Turn To Crime's songs are carefully crafted, raw riff-outs set to motorik beats, neither glam nor garage nor post-punk, but essentially a rock n' roll post-every-other-genre-you-could-name-drop, and that includes post-apocalyptic; it's as noisy and gnarly as it is uncannily appealing.

Are the clanging guitar reverberations and haunting monotone bass plucks of 'Impatience' as haunting as a John Carpenter soundtrack? Yeah, sure. But then those purring synthesizers, peaking and dipping like a curled mobius-strip, accommodate singer-songwriter Derek Stanton's characteristic high wavery-vocals and it just keeps pulling you, like a slow-motion close-up down a hallway toward the open door leading out onto the littered streets of a cloudy day in some weary-looking urban milieu... If you're seeing any scenery to Stanton's cinematic-sounding grime-rock, then it would have to be Detroit, where the former Awesome Color frontman was born and raised and from whence he wrote and recorded Actions.

But just when you feel you're propelled through some rubble-strewn, dystopic documentary film, he switches it up with rousing anthems, half space-rock velocity and half new-wave groove, with buoyant melodies and driving guitars, as with the rollicking beat of 'Without A Care' and the feather-footed percussion of the album's title track.
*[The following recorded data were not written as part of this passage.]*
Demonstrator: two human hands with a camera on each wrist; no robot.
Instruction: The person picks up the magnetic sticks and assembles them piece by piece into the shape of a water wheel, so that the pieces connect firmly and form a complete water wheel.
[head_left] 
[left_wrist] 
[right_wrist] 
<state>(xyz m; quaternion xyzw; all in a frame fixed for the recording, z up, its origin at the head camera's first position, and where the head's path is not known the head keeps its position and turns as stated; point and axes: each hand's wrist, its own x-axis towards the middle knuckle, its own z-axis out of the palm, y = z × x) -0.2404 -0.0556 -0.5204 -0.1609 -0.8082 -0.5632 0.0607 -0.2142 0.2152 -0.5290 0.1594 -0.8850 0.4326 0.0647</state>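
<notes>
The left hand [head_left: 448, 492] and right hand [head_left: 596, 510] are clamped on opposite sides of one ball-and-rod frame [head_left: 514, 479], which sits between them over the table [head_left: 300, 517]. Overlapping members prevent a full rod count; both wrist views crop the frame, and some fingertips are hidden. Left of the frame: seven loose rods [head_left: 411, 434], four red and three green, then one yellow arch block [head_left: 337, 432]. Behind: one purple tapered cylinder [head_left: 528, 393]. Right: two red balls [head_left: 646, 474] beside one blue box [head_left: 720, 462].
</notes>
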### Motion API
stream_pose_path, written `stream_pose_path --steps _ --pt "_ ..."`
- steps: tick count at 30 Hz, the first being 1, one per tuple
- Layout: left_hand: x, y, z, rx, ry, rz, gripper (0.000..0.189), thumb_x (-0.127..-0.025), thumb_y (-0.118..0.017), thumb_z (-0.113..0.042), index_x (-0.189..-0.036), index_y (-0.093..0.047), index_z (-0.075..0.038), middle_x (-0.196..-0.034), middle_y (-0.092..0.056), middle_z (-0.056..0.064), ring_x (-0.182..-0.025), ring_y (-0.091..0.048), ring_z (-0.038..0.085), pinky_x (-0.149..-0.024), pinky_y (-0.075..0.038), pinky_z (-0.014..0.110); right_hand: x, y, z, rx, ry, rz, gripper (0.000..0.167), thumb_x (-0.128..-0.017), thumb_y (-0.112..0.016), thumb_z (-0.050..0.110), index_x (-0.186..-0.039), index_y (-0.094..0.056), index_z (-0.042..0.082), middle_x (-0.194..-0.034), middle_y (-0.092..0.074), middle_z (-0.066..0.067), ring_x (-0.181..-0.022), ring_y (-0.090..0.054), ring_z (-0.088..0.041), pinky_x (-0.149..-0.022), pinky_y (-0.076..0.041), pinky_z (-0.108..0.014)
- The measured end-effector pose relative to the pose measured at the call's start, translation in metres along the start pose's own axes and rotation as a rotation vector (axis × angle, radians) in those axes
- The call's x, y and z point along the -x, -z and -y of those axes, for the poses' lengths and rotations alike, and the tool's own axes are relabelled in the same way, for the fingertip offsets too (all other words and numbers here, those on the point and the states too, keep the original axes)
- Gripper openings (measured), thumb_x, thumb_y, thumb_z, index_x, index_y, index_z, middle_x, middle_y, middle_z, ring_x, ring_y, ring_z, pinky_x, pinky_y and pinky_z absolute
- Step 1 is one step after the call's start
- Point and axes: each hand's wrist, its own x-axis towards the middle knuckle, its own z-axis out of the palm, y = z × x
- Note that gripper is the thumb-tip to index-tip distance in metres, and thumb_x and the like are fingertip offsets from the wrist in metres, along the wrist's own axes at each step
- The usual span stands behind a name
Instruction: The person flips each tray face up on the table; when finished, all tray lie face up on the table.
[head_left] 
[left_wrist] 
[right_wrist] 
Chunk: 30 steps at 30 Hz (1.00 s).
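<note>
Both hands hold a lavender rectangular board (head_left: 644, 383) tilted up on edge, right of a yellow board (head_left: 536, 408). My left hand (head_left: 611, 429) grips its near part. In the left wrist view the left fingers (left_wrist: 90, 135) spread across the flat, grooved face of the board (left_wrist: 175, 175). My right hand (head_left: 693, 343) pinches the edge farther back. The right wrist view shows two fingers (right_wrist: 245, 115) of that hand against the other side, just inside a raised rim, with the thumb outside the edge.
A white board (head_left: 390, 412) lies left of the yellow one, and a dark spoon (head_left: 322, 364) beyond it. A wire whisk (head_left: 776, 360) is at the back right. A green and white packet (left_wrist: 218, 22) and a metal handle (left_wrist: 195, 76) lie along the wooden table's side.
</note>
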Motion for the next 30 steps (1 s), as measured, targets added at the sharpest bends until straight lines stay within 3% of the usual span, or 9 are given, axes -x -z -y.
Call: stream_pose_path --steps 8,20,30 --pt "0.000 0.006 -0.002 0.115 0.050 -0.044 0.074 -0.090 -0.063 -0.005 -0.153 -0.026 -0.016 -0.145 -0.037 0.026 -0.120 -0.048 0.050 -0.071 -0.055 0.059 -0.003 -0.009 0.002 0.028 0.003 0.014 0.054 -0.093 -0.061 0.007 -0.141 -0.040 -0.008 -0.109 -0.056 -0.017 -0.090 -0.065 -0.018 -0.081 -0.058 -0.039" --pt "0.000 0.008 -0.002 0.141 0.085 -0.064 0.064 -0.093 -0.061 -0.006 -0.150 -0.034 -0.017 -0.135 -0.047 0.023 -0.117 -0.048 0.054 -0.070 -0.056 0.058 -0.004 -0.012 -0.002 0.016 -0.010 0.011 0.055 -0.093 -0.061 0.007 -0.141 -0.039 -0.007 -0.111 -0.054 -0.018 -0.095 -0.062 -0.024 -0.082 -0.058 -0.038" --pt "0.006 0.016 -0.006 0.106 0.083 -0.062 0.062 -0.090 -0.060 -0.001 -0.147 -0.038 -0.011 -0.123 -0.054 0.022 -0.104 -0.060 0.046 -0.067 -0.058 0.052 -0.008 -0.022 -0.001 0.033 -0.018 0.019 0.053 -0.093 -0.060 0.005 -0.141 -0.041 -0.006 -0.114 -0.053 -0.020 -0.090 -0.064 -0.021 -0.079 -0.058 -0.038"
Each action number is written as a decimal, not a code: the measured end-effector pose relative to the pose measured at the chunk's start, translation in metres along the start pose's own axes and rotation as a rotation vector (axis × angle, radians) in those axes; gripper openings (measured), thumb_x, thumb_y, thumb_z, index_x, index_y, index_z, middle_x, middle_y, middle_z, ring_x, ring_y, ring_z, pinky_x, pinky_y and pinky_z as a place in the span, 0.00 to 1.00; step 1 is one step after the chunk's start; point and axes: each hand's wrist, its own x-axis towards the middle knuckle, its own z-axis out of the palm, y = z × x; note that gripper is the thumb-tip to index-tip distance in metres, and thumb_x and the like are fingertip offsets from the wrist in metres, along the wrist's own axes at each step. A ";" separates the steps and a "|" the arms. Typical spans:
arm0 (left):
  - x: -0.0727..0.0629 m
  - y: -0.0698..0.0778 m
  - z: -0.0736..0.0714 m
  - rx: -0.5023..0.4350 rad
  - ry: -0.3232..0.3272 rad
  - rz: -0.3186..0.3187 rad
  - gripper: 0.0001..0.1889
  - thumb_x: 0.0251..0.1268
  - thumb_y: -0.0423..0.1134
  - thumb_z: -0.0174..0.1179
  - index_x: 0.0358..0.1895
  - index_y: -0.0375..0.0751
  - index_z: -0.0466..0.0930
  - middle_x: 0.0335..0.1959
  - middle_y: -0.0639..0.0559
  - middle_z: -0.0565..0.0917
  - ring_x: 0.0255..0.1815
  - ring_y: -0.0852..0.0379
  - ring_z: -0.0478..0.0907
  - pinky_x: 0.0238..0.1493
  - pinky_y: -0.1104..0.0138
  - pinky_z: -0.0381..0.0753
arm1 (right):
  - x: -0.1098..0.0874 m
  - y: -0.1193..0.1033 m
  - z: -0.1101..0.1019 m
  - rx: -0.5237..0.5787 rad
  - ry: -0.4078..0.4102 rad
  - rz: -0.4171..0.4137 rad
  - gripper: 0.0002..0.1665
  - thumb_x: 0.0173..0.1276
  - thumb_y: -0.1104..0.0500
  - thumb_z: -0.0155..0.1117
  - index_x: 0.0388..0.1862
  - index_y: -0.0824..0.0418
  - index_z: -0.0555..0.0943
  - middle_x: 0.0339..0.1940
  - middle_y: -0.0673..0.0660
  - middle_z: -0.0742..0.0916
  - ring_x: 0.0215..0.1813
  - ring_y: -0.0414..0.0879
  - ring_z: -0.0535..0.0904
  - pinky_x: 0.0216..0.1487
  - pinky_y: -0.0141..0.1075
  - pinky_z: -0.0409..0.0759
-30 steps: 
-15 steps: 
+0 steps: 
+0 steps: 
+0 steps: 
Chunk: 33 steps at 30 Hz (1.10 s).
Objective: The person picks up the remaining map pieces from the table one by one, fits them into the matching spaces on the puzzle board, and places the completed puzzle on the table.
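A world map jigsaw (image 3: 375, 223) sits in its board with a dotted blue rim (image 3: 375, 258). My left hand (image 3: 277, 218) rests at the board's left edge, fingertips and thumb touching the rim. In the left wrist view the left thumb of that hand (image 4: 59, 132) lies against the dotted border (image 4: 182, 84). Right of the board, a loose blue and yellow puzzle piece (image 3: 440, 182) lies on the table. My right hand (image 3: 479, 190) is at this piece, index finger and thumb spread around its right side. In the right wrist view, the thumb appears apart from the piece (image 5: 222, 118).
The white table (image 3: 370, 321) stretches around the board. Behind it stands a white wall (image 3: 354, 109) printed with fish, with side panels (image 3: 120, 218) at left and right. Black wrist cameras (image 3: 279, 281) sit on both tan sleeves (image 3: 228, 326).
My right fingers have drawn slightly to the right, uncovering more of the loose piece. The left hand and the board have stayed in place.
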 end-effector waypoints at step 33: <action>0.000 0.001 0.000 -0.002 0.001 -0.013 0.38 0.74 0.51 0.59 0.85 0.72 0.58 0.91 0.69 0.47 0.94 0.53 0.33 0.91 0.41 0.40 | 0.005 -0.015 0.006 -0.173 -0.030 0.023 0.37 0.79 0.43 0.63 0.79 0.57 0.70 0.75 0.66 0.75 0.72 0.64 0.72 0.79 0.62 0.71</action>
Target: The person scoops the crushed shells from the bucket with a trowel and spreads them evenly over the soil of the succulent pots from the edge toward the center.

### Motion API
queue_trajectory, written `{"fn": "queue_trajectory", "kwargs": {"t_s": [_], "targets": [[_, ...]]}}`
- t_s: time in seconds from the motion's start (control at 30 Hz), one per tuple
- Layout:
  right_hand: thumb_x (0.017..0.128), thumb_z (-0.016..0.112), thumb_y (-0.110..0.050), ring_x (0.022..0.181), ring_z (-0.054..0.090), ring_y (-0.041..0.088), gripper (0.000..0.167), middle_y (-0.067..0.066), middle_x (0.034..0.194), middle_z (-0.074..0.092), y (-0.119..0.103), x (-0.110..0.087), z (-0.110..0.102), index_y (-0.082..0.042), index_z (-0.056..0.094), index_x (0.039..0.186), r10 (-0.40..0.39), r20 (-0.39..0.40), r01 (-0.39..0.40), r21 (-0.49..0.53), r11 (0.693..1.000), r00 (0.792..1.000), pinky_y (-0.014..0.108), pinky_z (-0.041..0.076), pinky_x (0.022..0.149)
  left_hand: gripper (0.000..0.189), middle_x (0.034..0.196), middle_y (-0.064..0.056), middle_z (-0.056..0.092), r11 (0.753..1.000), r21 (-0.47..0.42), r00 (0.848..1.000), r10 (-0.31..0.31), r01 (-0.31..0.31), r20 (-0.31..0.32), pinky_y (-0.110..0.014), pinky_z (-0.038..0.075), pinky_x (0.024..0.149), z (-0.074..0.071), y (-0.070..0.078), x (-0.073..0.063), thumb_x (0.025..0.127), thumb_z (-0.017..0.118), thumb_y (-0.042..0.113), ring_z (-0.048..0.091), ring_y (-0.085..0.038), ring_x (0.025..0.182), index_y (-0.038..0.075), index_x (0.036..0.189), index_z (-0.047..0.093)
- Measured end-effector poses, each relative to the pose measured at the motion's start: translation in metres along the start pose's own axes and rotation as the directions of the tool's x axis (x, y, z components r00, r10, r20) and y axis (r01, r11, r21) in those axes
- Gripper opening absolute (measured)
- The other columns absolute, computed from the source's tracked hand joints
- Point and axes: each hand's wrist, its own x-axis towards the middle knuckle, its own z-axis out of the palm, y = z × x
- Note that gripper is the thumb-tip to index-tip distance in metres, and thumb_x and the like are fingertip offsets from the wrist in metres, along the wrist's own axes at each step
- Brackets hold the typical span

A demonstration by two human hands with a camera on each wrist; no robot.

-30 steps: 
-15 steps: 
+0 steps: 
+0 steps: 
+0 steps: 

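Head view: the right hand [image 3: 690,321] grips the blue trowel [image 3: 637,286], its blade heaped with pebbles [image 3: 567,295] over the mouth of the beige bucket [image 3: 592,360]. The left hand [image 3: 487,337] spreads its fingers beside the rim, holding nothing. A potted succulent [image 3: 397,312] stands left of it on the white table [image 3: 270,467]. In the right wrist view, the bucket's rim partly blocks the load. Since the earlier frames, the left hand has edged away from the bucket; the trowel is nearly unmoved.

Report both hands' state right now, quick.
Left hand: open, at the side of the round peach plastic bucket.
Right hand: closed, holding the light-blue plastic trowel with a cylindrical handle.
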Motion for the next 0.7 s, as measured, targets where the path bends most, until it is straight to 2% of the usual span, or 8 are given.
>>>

Adorned with resplendent cascading guitars between verses, 'Actions' is easily the stand-out track. But before you think you've stepped into some cheery pop ditty, you bend your ear in closer and hear that compelling, creaky timbre of Stanton's vocal as it pairs up to the melody of that slinky synthesizer and you hear the poetic hit against hypocrisies... "Actions speak louder than words..." goes the swirling chorus, before he sets his sights: "All that fucked-up shit / goin' on in Detroit / you know we've got to get...get to the point..."

But back to that careful assemblage of eerie/cool ambiance... Stanton sets the mood from the opening track, 'This Is What You Wanted', with ominous drones and rattling, chime-like jitters from the guitar and synthesizer, swelling for a good 90 seconds as if it's the opening credits sequence, before a Kraftwerkian computer-fuzzed drum beat bursts in and Stanton affects a cool/caustic croon.

From there, like a subway train barreling steadily down a tunnel, it picks up sonic passengers, like a searing guitar, multi-tracked vocal harmonies, each element becoming more expressive, more guitars, coalescing drones, building, upward, forward, filling up the sound... distorting it ever so slightly, forward and forward, into a sublime cloud of reverb.